Shear Strength Reduction Analysis – the Gift that Keeps Giving

Published on: Sept 28, 2022 Updated on: Nov 09, 2023 4 minutes read
  • Reginald Hammah, Chief Scientific Officer at Rocscience
RS3 Models Shear Strength Reduction

The "gift that keeps on giving" is a famous English phrase that implies a gift that gives enjoyment again and again. Per this definition, the Shear Strength Reduction (SSR) method of slope stability qualifies to be described as the gift that continues to bring joy to geotechnical engineers. It offers versatility, making it more than a worthy alternative to traditional limit equilibrium slope analysis.

This short article explores the power of the SSR method (implemented within a 3D finite element framework) on the analysis of a slope that includes a gently folded anisotropic material layer. The 3D example shows that, even without very fine meshing, the method can find safety factors lower than comparable limit equilibrium analyses for anisotropic behaviour.

A Little Bit of History

When commercial software tools that implemented the SSR method began to appear in the late 1990s and early 2000s, many geotechnical engineers were skeptical about its capabilities and usefulness. This attitude was not surprising and was probably very beneficial to the profession and the method.

After all, healthy skepticism is integral to scientific endeavours pounded into aspiring scientists and engineers in their education. It helps scientific and technical communities to minimize the risks of becoming complacent and casually accepting new ideas.

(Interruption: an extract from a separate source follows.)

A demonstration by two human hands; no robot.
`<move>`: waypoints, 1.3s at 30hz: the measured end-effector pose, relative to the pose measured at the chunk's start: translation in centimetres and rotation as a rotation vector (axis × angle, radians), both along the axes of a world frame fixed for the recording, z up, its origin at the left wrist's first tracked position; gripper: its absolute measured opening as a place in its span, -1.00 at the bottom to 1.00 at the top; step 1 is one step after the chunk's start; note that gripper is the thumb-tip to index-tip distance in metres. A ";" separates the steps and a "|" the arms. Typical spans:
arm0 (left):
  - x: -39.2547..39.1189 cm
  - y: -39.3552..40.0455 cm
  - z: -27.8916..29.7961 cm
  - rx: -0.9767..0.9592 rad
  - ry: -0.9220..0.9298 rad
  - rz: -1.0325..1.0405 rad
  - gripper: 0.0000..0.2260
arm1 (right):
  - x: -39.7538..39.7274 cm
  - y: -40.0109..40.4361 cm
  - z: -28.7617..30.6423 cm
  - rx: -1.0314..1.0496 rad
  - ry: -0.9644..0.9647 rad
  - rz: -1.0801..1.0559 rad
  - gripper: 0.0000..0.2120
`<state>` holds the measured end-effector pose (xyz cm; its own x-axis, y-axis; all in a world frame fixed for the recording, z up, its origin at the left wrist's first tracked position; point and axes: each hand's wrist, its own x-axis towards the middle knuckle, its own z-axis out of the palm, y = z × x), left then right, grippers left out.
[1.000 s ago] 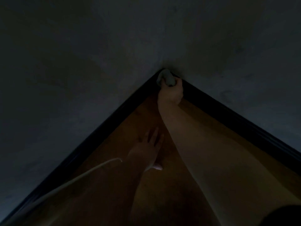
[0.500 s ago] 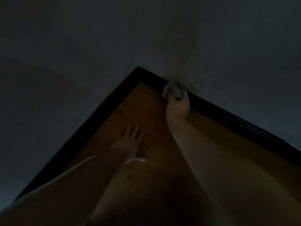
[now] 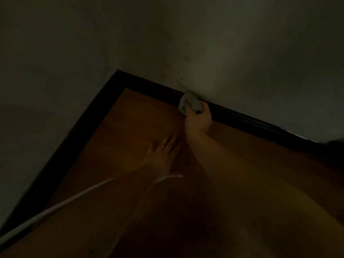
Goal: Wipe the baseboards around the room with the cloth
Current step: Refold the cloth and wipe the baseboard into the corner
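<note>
head view: dim corner, black baseboards (image 3: 242, 118) edging brown floor (image 3: 130, 127).

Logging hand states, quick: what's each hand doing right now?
Left hand: open, fingers spread flat on the floor.
Right hand: grips the cloth against the baseboard.
</note>
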<state>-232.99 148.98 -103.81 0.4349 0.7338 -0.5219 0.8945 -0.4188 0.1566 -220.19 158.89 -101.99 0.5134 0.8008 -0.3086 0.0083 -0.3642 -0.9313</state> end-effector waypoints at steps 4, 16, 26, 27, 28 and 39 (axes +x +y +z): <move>1.4 1.1 0.2 -0.026 0.024 -0.074 0.07 | 2.3 -0.7 0.3 0.009 -0.054 0.027 -0.81; 3.7 2.0 0.6 -0.059 0.136 -0.179 0.10 | 10.8 -6.0 -1.0 -0.038 -0.339 -0.013 -0.77; 1.8 0.6 1.2 0.043 0.058 -0.020 0.01 | 5.1 -4.5 -2.1 0.022 -0.250 0.136 -0.58; 1.1 0.4 0.9 0.068 0.068 -0.017 -0.01 | 4.1 -4.0 -2.1 0.030 -0.252 0.153 -0.58; 0.4 0.2 0.7 0.086 0.075 -0.013 -0.03 | 3.3 -3.4 -2.2 0.033 -0.261 0.167 -0.58; -1.2 -0.9 -0.5 0.116 0.079 0.072 -0.22 | 2.7 -1.6 -2.5 -0.034 -0.310 0.217 -0.67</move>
<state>-234.19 148.04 -104.30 0.3398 0.8190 -0.4623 0.9305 -0.3641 0.0389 -217.48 157.34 -104.53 0.4060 0.8932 -0.1933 0.3684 -0.3535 -0.8598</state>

Such skepticism, practiced appropriately, forces careful innovation that respects the natural world and previous approaches. It turns to denialism – the rejection of evidence backed by sound experimenting and thinking – when taken to the extreme, on the other hand. (SSR analysis might have experienced some of that during those early years.)

Passing with Flying Colours

In our opinion, the SSR method has passed the “healthy skepticism” test with flying colours. It has proven a robust alternative to limit equilibrium slope stability analysis, and it is beneficial when stress-strain behaviour influences stability. Like limit-equilibrium methods, the SSR technique can accommodate multiple materials (of varying behaviours and properties) in slopes and a wide variety of groundwater conditions, among others.

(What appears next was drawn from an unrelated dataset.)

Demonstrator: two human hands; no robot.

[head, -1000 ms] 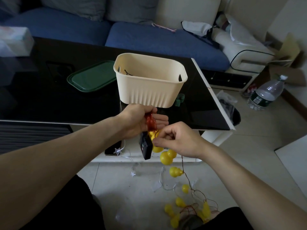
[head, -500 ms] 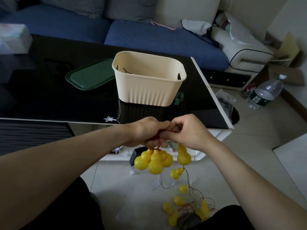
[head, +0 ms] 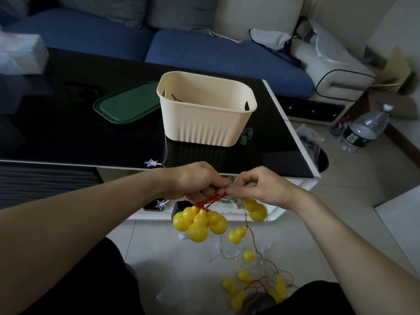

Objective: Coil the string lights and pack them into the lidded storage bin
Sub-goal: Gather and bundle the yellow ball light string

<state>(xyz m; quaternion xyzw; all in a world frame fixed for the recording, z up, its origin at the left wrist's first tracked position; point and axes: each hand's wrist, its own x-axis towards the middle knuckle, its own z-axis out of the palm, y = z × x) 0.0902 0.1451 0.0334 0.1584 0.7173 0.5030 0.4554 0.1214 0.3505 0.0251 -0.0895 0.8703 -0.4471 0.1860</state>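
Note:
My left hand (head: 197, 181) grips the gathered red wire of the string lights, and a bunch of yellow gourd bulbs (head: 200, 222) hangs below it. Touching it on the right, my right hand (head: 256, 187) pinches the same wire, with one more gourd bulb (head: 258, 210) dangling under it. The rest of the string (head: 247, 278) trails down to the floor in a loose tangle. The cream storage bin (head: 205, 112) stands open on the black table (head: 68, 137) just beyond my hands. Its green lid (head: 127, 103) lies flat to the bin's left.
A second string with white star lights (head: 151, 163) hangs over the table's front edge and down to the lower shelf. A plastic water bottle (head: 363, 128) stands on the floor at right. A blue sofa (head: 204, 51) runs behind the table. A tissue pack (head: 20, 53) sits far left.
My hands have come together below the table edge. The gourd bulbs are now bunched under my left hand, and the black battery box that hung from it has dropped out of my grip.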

Unlike limit equilibrium approaches, the SSR method can also provide insightful information on the development of failure mechanisms. It can consider strain softening and hardening material responses while not requiring a priori assumptions on failure shapes and modes.

The next section of the article will present the anisotropic example described earlier.

Example of Complex 3D Slope in Folded Anisotropic Material

The example involves an open pit excavated in conditions best captured with 3D slope modelling, as shown in the image below. One of the materials (the uppermost layer in the southern part of the pit) has closely spaced, gently folded bedding (weakness planes). In the 3D Rocscience programs, Slide3 (limit equilibrium program) and RS3 (finite element program with SSR analysis), the mechanical response of this material is best captured with the Generalized Anisotropic formulation. This anisotropic formulation captures the changes in anisotropy directions due to the folding.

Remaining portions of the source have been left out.